SPEAKER: Last chance, student number five…
Dan and Zach, bodyguards in black attire, run over to Kara and toss her on the ground. She’s screaming when Dan pulls a shiny metal object from his pocket. As soon as she leans her head downward, the audience begins to realize what’s happening.
He runs a razor from the nape of her neck to the tip of her hairline. A chunk of brown hair falls to the ground, landing on the tarp.
5: Is this it? Are the clocks ticking to my heartbeat out of time? Each tick pounds deep against my skull.

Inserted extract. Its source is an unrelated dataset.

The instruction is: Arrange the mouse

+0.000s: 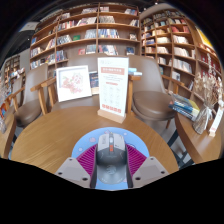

The razor falls to the ground, leaving Kara missing three small patches of hair. All of the characters from previous acts drift out of the shadows. Their expressions are motionless. As the student screams for her life, agonizing, down on her knees, the characters wander around the audience, singing “Kumbaya,” touching the heads of audience members. With every lyric, their voices get louder, grittier.
Blackout.
After far too long, Alistair appears from the back curtain. A single blue light is on him.
NARRATOR: (waits) All this for a little bit of fun…Is it worth it? It’s time to pull the shades back and let the sun in. Take your Christmas lights down and get back to work. Nobody asked for your help anyway.
Editors note: Kara Bowen is the Life & Culture Editor of The Ithacan.